Developer path

Try K² adversarial context in 10 minutes

Load the public adversarial corpora bundle, connect the K² MCP server to an existing generator, and inspect a cited evaluation plan before any adversarial input is generated.

Quickstart steps

Commands are illustrative until the public repo is published and the pipeline schema is finalized.

1

Clone and inspect the public bundle

The bundle contains public threat-pattern records, example policy scope, a synthetic target profile, past findings, and MCP examples.

git clone https://github.com/knowledge2-ai/k2-adversarial-context-demo.git
2

Load the adversarial corpora into K²

Use a K² project and keep credentials in environment variables or a local ignored file. Public examples use placeholders only.

export K2_API_KEY="<your-k2-api-key>"
export K2_API_HOST="https://api.knowledge2.ai"
python scripts/load_adversarial_demo_k2.py --execute
3

Connect your generator over MCP

The quickstart uses PyRIT as a vendor-neutral open-source example, but any MCP-capable harness can call the same plan endpoint.

docs/customer-demos/demo-adversarial-context/k2-assets/examples/mcp-config.example.json
4

Call get_evaluation_plan

Ask K² for a plan scoped to the synthetic SupportBot target, text-plus-image modalities, and staging environment.

get_evaluation_plan(
  target_id="target-supportbot-v2.3",
  modalities=["text", "image"],
  environment="staging"
)
5

Verify lineage survives handoff

Run one cited plan entry through your generator and confirm the threat, policy, target, and finding references remain attached downstream.

python scripts/pyrit_plan_smoke.py --plan-id seed-0142-regression --dry-run
MCP config snippets

All examples point at the same plan-only K² boundary.

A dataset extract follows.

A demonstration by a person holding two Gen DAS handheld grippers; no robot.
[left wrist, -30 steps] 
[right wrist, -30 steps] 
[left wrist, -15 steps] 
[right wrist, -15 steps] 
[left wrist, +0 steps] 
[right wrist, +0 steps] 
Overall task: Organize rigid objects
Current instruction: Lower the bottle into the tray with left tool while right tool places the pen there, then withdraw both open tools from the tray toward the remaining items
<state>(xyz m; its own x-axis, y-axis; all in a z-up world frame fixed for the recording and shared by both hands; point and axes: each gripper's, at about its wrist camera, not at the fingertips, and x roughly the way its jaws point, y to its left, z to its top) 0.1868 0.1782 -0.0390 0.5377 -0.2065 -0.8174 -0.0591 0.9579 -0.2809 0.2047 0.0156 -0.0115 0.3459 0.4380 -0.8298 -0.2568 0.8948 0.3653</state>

Keep live credentials out of committed files.

Generic MCP clientstdio MCP
{
  "mcpServers": {
    "k2-adversarial-context": {
      "command": "python",
      "args": ["scripts/k2_adversarial_mcp_server.py"],
      "env": {
        "K2_API_KEY": "${K2_API_KEY}",
        "K2_API_HOST": "https://api.knowledge2.ai",
        "K2_PROJECT_ID": "${K2_PROJECT_ID}"
      }
    }
  }
}
Codexstdio MCP
[mcp_servers.k2-adversarial-context]
command = "python"
args = ["scripts/k2_adversarial_mcp_server.py"]
env_vars = [
  "K2_API_KEY",
  "K2_API_HOST",
  "K2_PROJECT_ID",
  "K2_ADV_THREATS_CORPUS_ID",
  "K2_ADV_POLICY_CORPUS_ID",
  "K2_ADV_TARGET_CORPUS_ID",
  "K2_ADV_FINDINGS_CORPUS_ID"
]
PyRIT handoff shapestdio MCP
plan = k2.get_evaluation_plan(
    target_id="target-supportbot-v2.3",
    modalities=["text", "image"],
    environment="staging",
)
# PyRIT or your harness owns prompt generation, execution, and scoring.
Expected response

The first query should return scoped, cited plan context, not generated adversarial prompts.

Successful shape

  • A target profile for SupportBot v2.3 with accepted modalities and tools.
  • Threat-pattern candidates filtered by modality and target model class.
  • Policy verdicts that mark in-scope, out-of-bounds, and review-required entries.
  • Plan lines with threat, policy, target, and past-finding citations.

What to watch for

  • Generated jailbreak prompts at this stage cross the K² boundary.
  • Plan lines without policy citations are not ready for reviewer handoff.
  • Target-irrelevant modalities should be filtered before generation.
Next steps

Once the cited plan works, the useful question is how it maps to your current red-team process.

Replace the synthetic target profile with one production target you already red-team.
Freeze 10 to 20 evaluation plans before running a pilot.
Keep your existing generator, scorer, guardrails, and GRC workflow unchanged.